El sector profundizó su retracción frente al promedio industrial, con menor empleo, caída de inversión y mayor presión de importaciones, pese a un salto en exportaciones. Trabajan cuatro de cada diez máquinas.
La actividad textil registró en febrero una caída interanual de 33,2%, cuatro veces más que el retroceso de 8,7% del promedio industrial, en un contexto de baja utilización de la capacidad instalada, pérdida de empleo y retracción de la inversión. Los datos surgen del último informe económico de la Federación de Industrias Textiles Argentinas (FITA), que relevó además un aumento significativo de las exportaciones como uno de los pocos indicadores en alza.
El nivel de uso de la capacidad instalada (maquinas funcionando) se ubicó en torno del 40%, lo que implicó una baja de 6,5 puntos porcentuales respecto del mismo mes de 2025 y una brecha de 10,6 puntos frente al promedio industrial, que alcanzó el 54,6%. Ese diferencial reflejó una dinámica más contractiva en la actividad textil, con impacto directo en la producción y el empleo.

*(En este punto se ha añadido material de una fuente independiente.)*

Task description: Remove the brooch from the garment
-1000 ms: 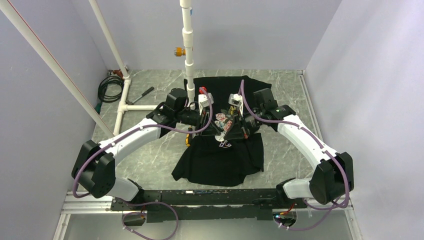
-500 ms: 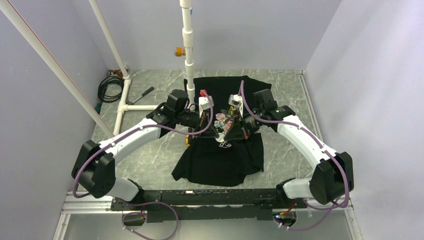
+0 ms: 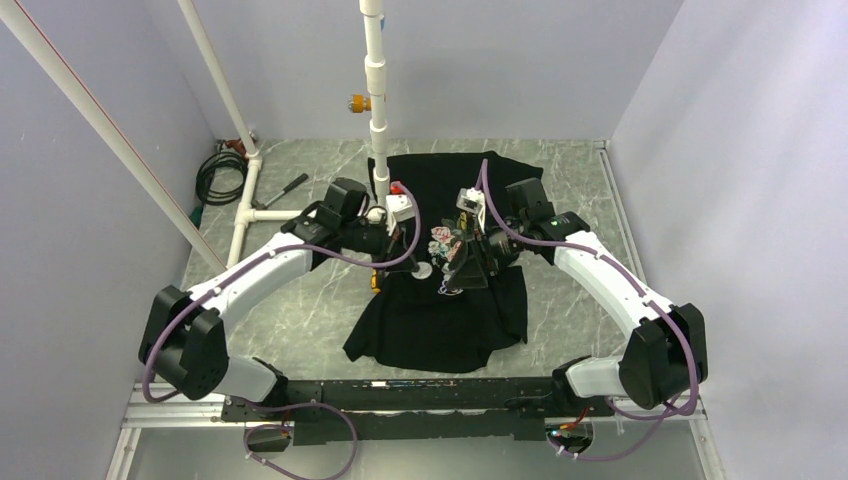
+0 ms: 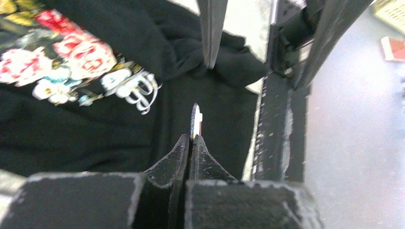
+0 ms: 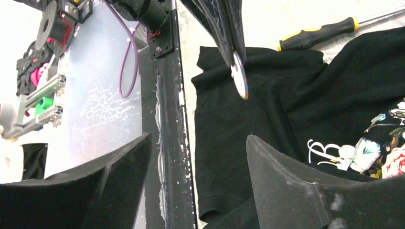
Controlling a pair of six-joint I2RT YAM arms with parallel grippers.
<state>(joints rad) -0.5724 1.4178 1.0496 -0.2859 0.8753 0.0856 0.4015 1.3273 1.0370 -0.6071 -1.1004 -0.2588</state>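
Note:
The garment (image 3: 440, 320), a black T-shirt with a rose print, lies flat on the table. My left gripper (image 4: 192, 138) is shut on the brooch (image 4: 195, 118), seen edge-on as a thin disc sticking out past the fingertips, held just above the shirt's lower part (image 4: 95, 133). In the top view the brooch (image 3: 422, 270) shows as a pale disc at the tip of my left gripper (image 3: 414, 263), near the shirt's left edge. My right gripper (image 5: 197, 138) stands open with nothing between its fingers, above the shirt (image 5: 286, 105) beside the print. It looks across at the brooch (image 5: 239, 76).
A screwdriver with a yellow-and-black handle (image 5: 317, 32) lies just off the shirt's left edge (image 3: 377, 281). A white pipe frame (image 3: 378, 110) stands behind the shirt. A coiled black cable (image 3: 218, 172) lies at the back left. The black base rail (image 3: 400, 392) runs along the near edge.
My left gripper closed fully and has drawn back to the left with the brooch in it. My right gripper has opened and let go of the fabric.

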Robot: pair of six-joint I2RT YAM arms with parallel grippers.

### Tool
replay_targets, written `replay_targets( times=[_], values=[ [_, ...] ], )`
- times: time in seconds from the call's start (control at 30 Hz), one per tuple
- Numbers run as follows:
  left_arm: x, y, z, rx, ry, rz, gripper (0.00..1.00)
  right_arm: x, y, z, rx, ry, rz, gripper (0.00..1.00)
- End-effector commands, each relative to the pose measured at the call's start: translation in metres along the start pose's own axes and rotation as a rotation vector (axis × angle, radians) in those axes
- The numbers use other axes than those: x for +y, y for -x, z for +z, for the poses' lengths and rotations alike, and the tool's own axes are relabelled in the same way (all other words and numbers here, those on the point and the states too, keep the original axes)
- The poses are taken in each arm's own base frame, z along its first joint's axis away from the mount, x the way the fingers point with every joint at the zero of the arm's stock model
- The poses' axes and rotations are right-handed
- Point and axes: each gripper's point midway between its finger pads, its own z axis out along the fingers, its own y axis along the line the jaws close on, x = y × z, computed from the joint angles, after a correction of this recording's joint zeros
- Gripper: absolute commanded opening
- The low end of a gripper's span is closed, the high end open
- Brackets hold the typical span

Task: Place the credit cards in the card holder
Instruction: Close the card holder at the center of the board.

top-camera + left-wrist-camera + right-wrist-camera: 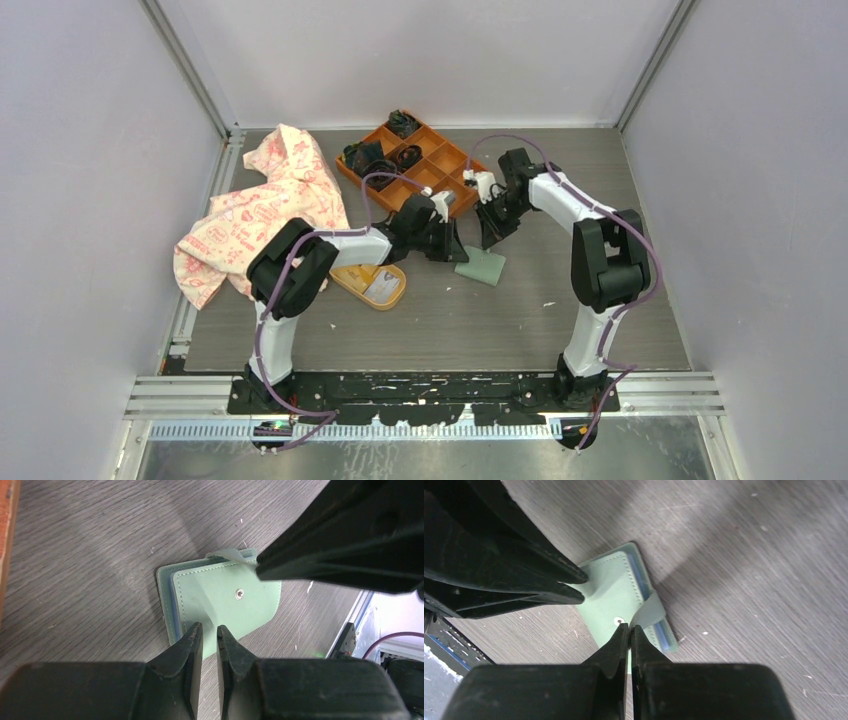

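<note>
The sage-green card holder (481,267) lies folded shut on the table, its snap stud (239,594) facing up. My right gripper (629,626) is shut on its closing tab (650,607), which stands lifted off the stud; the gripper also shows in the top view (490,238). My left gripper (209,630) hovers over the holder's near edge (220,597) with its jaws a narrow gap apart and holding nothing; it also shows in the top view (447,247). A pale card (382,289) lies in the yellow oval dish (352,281). I cannot make out the black card.
An orange nine-compartment tray (455,160) with dark items stands at the back centre, just behind both grippers. A patterned cream cloth (262,205) lies at the left. The yellow dish sits left of the holder, under the left arm.
</note>
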Motion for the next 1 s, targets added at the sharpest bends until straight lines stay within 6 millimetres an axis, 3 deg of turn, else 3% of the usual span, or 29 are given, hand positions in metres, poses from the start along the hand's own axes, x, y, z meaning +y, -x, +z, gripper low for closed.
replay_targets(
  times=[0.0, 0.17, 0.3, 0.47, 0.67, 0.8, 0.87, 0.97],
  values=[
    [0.007, -0.007, -0.001, 0.016, 0.043, -0.03, 0.18, 0.02, 0.009, -0.006, -0.047, -0.007, -0.108, 0.08],
    [0.004, -0.009, -0.003, 0.009, 0.025, -0.042, 0.17, 0.027, -0.008, 0.006, 0.012, -0.044, -0.161, 0.17],
    [0.001, -0.011, -0.003, 0.009, 0.013, -0.046, 0.17, 0.03, -0.009, 0.003, 0.009, -0.049, -0.164, 0.29],
    [-0.002, -0.012, -0.006, 0.008, 0.008, -0.052, 0.16, 0.035, 0.002, -0.011, -0.046, -0.051, -0.172, 0.41],
    [-0.005, -0.014, -0.007, 0.009, 0.002, -0.06, 0.16, 0.036, 0.011, -0.034, -0.135, -0.009, -0.184, 0.45],
    [-0.006, -0.015, -0.005, 0.015, -0.003, -0.073, 0.16, 0.05, 0.015, -0.05, -0.259, 0.066, -0.334, 0.45],
    [-0.007, -0.015, -0.005, 0.016, -0.005, -0.075, 0.16, 0.059, 0.022, -0.067, -0.385, 0.074, -0.475, 0.48],
    [-0.009, -0.014, -0.005, 0.016, -0.009, -0.075, 0.16, 0.052, 0.021, -0.07, -0.477, -0.003, -0.674, 0.86]
  ],
)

En cuanto a los precios, el informe destacó que los de las prendas, cuero y calzado subieron 3,1% en marzo, por debajo del 3,4% de la inflación general.

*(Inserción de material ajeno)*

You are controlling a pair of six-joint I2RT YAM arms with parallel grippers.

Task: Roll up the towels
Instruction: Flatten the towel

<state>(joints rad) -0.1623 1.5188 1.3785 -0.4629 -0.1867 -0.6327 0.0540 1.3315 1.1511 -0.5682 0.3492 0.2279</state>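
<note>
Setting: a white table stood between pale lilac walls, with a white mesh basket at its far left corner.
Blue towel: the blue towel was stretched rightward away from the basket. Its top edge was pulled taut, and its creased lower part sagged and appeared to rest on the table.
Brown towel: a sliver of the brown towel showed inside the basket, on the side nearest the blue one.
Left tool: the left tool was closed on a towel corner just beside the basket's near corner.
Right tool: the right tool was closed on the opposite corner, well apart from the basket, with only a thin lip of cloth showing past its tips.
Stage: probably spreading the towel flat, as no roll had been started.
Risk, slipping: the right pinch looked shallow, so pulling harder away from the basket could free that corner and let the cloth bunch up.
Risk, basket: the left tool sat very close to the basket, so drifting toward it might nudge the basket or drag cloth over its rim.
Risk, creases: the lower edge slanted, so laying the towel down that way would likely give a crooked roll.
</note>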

Empleo e inversión en baja y presión de importaciones
El informe de FITA consignó que desde fines de 2025 el sector perdió en promedio 1400 puestos de trabajo por mes en las ramas de textil, confección, cuero y calzado. En términos acumulados, la caída superó los 21.000 empleos desde fines de 2023. En la comparación interanual, enero registró 12.000 puestos menos que en el mismo mes del año pasado.
La contracción del empleo acompañó el retroceso de la actividad y se dio en un contexto de menor demanda interna. La caída del consumo impactó sobre la producción local y profundizó la capacidad ociosa en las fábricas.

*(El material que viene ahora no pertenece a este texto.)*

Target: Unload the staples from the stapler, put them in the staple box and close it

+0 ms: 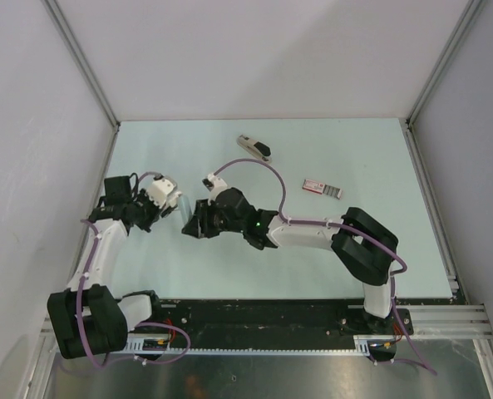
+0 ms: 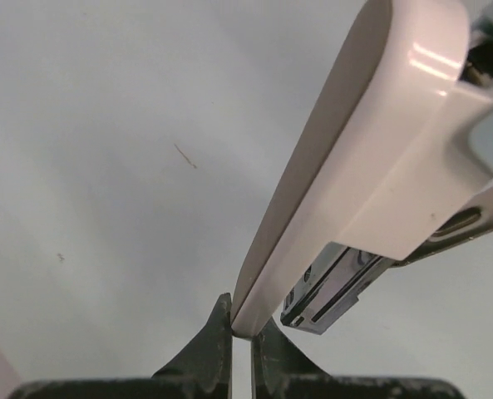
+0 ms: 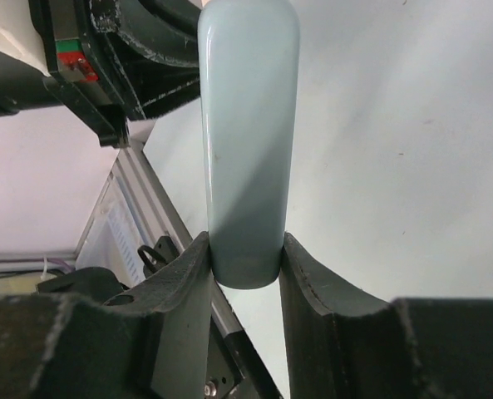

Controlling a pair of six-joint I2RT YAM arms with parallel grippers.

En paralelo, la inversión en maquinaria retrocedió 11%, en línea con el menor nivel de actividad y las dificultades para sostener la producción. El informe vinculó esa caída con el escenario de alta capacidad ociosa, que reduce los incentivos a ampliar o renovar equipamiento.
A esto se sumó un aumento del 104% en la importación de prendas terminadas en cantidad, una tendencia que se sostuvo durante los últimos meses y que amplificó la competencia sobre la producción local en un mercado interno debilitado.
Exportaciones en alza
En contraste con el resto de los indicadores, las exportaciones del sector crecieron 143% en el primer trimestre de 2026. Ese desempeño se explicó por un proceso de reconversión previo que permitió ampliar la inserción internacional y sostener parte de la actividad frente a la caída del consumo interno.
Desde FITA señalaron que “los datos muestran una industria que opera muy por debajo de su potencial, con capacidad ociosa, menor inversión y pérdida de empleo”. A la vez, destacaron que “el aumento de las exportaciones muestra que el sector tiene competitividad y capacidad para insertarse en mercados externos”, aunque advirtieron que ese impulso no alcanza para revertir la situación general.
El informe concluyó que el sector enfrenta un escenario de fuerte desequilibrio entre producción, empleo y demanda, en el que la mejora exportadora convive con indicadores internos todavía en terreno contractivo.